#### [Requirement]
Copy every line below that has the word "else" in it.

#### [Recorded information]
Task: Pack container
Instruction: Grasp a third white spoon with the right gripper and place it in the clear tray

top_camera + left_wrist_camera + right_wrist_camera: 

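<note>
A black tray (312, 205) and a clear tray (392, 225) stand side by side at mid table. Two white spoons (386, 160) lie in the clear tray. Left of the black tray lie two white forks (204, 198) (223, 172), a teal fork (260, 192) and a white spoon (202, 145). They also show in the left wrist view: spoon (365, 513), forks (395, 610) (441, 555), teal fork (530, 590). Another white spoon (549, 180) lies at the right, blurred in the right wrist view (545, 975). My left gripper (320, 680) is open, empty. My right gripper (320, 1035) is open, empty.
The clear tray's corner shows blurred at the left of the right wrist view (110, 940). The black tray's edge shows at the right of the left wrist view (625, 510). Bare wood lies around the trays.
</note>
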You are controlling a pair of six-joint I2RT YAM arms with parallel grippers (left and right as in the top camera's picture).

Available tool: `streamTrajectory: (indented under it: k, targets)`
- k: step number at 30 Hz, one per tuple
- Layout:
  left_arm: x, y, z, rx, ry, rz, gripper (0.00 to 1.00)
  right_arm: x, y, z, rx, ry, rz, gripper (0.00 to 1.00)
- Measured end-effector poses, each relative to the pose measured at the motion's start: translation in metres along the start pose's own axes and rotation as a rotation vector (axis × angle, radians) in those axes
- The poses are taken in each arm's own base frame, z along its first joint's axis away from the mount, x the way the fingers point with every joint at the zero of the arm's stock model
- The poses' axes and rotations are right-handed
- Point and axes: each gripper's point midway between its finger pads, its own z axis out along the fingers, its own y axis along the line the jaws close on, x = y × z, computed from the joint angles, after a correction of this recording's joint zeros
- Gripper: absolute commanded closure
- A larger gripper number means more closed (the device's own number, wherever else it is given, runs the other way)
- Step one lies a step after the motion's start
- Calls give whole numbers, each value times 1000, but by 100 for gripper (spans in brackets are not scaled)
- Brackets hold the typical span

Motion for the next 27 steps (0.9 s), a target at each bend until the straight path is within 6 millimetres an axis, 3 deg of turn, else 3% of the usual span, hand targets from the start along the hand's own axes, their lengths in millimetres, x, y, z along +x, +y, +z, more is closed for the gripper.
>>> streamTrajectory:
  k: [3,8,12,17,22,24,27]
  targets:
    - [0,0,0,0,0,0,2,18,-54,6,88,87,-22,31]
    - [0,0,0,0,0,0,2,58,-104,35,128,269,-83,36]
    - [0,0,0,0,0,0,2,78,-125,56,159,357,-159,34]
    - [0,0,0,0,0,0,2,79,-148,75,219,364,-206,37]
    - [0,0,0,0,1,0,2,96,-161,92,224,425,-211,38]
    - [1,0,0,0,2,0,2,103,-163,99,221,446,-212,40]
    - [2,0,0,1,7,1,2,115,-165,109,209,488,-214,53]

#### [Reply to the exercise]
- A larger gripper number means more closed (the device's own number, wherever else it is given, runs the other way)
Motion for the next 27 steps (0.9 s), a target at each bend until the straight path is within 6 millimetres an axis, 3 deg of turn, else 3% of the usual span, hand targets from the start along the hand's own axes, their lengths in millimetres, x, y, z along +x, +y, +z, more is closed for the gripper.

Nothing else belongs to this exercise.